Tuesday, February 18, 2014

Soldier snapshot: 16th Connecticut private Robert Morgan

Private Robert P. Morgan's brownstone memorial in Granby (Conn.) Cemetery.
Photo: Karen Phillips Miller
This document in Morgan's pension file notes that he was married
to Mariah Goodrich on Jan. 19, 1858 in Rocky Hill, Conn.

(CLICK ON IMAGE TO ENLARGE.)
It's always nice to breathe a little life back into the story of a long-forgotten Civil War soldier. Thanks to blog reader Karen, who supplied a photo of 16th Connecticut private Robert P. Morgan's brownstone memorial in a cemetery in Granby, Conn., and a quick dive into Morgan's pension records, we know a little more about the soldier who died a week after he was wounded at the Battle of Antietam. In September 1862, Morgan was the married father of two young children, Lillious, 3; and Anna, almost 7 months. He and his wife, Mariah, were married at the Congregational Church in Rocky Hill, Conn., on Jan. 19, 1858, when he was 21 and she was 17. Robert enlisted in the Union army on July 19, 1862, mustering in with Company E of the 16th Connecticut in Hartford on Aug. 24, 1862. At Antietam, Morgan was wounded in John Otto's 40-acre cornfield and taken to a nearby makeshift field hospital with scores of other wounded and dying men. According to an affidavit signed by 16th Connecticut surgeon Abner S. Warner, Morgan died at the "hospital near stone bridge," probably a reference to either the Henry Rohrbach or Otto farms. Soldiers from his regiment were treated at the houses and barns at both locations a short distance from Burnside Bridge.

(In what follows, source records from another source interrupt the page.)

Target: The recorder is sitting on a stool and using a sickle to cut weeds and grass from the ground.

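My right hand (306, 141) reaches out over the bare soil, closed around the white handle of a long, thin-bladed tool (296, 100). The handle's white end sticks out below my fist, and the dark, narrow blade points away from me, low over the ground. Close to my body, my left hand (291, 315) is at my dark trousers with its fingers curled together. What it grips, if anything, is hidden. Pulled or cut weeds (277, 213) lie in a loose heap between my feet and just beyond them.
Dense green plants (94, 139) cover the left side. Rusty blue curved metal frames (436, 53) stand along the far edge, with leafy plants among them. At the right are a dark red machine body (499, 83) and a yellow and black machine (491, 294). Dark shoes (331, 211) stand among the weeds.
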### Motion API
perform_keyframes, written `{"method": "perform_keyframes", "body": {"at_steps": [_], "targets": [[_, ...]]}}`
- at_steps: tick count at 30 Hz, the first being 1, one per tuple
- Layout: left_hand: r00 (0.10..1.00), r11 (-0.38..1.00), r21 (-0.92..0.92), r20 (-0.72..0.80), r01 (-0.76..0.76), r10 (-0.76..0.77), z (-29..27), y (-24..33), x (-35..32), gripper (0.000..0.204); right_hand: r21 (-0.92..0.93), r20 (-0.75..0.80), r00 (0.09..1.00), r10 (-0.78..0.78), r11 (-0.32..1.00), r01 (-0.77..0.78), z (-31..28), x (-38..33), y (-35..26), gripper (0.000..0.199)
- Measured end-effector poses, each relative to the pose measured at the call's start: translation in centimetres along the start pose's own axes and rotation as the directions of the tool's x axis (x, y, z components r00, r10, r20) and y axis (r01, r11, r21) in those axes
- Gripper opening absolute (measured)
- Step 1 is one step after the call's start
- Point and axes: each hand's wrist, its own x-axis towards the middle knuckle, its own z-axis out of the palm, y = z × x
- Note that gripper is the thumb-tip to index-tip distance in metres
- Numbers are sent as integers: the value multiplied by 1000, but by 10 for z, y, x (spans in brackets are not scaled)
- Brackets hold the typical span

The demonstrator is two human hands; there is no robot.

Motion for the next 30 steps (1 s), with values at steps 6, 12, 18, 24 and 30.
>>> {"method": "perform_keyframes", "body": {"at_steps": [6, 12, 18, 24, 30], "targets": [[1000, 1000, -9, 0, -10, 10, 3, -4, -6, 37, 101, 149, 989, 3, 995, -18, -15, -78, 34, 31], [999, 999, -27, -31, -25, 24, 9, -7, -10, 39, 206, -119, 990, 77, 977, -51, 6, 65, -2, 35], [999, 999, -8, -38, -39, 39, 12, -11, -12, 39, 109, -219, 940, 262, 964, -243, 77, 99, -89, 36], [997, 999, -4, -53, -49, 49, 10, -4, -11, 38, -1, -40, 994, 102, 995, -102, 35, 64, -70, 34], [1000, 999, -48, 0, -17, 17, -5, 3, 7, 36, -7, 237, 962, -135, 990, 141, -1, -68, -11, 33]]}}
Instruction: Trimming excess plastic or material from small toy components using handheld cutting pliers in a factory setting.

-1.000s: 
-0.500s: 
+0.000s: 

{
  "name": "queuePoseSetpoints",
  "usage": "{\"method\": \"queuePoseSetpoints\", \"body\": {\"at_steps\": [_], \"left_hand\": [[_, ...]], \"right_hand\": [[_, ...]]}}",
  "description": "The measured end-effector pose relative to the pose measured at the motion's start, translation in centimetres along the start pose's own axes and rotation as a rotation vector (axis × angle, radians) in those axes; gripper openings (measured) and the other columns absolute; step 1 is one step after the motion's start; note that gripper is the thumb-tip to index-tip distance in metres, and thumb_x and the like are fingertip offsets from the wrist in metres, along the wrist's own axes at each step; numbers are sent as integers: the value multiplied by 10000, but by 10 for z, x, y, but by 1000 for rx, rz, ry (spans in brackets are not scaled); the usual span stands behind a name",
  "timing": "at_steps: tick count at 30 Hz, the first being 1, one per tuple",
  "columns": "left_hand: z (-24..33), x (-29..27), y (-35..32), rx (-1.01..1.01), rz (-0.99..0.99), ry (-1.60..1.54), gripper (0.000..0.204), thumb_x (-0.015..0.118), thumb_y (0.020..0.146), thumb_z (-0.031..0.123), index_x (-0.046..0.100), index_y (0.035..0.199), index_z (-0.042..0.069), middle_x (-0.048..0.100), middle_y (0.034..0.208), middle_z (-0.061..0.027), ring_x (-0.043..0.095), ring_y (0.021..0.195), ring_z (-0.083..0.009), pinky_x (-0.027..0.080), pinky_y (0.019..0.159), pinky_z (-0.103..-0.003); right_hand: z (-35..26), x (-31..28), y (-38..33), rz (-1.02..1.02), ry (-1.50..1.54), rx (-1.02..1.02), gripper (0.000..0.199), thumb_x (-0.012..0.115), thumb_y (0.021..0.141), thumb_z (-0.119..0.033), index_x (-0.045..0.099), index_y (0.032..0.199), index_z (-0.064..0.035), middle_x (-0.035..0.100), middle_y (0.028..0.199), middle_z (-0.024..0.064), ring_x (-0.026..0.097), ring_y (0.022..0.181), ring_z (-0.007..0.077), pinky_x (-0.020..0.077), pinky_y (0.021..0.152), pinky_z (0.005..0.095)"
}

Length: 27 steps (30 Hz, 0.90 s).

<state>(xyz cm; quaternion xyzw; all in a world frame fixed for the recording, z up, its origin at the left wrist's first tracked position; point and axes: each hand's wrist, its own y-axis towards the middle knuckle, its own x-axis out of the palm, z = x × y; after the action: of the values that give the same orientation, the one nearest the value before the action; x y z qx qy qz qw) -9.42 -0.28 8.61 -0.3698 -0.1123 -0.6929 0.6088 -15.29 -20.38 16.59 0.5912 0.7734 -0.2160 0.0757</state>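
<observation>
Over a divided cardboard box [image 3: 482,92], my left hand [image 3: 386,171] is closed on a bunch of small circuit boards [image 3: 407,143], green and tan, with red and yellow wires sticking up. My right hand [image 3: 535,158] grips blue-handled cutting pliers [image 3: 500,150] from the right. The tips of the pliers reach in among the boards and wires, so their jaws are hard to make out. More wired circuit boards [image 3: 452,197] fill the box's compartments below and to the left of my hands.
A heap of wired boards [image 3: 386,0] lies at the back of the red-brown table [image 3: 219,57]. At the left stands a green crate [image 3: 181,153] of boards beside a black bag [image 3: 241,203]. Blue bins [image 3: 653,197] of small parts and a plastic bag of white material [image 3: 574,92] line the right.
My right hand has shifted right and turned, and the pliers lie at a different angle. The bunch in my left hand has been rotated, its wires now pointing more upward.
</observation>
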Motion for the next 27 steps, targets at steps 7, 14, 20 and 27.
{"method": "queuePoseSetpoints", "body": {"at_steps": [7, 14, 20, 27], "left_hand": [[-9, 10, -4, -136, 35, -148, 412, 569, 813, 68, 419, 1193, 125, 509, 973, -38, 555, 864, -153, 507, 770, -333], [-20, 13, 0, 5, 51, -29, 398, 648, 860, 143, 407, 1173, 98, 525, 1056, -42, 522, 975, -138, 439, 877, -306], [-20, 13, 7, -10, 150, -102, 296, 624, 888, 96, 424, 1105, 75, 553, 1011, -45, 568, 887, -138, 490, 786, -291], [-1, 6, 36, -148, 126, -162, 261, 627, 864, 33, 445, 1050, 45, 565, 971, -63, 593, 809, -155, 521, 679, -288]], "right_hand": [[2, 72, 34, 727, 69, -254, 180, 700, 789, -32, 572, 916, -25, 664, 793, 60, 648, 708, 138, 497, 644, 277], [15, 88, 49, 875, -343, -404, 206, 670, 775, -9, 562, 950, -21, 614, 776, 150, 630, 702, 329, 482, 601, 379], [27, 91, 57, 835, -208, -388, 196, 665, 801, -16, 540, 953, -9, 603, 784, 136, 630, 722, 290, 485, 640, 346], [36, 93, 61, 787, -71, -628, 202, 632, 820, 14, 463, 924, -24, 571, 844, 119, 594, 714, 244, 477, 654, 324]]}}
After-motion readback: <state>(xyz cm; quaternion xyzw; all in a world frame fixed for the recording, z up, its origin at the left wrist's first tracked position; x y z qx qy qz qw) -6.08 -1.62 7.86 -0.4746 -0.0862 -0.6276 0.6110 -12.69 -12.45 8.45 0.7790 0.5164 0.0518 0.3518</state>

After the war, Morgan's remains were recovered and buried in the Connecticut section at Antietam National Cemetery, grave No. 1,102. Mariah remarried in 1875 and again in 1896, after her second husband died. For more on Connecticut Antietam deaths, check out my Excel spreadsheet that includes soldier, regiment, company, date of death, family, final resting place and much more.

Wounded at the Battle of Antietam, Morgan died at "hospital near stone bridge," according
to this document signed by 16th Connecticut surgeon Abner S. Warner.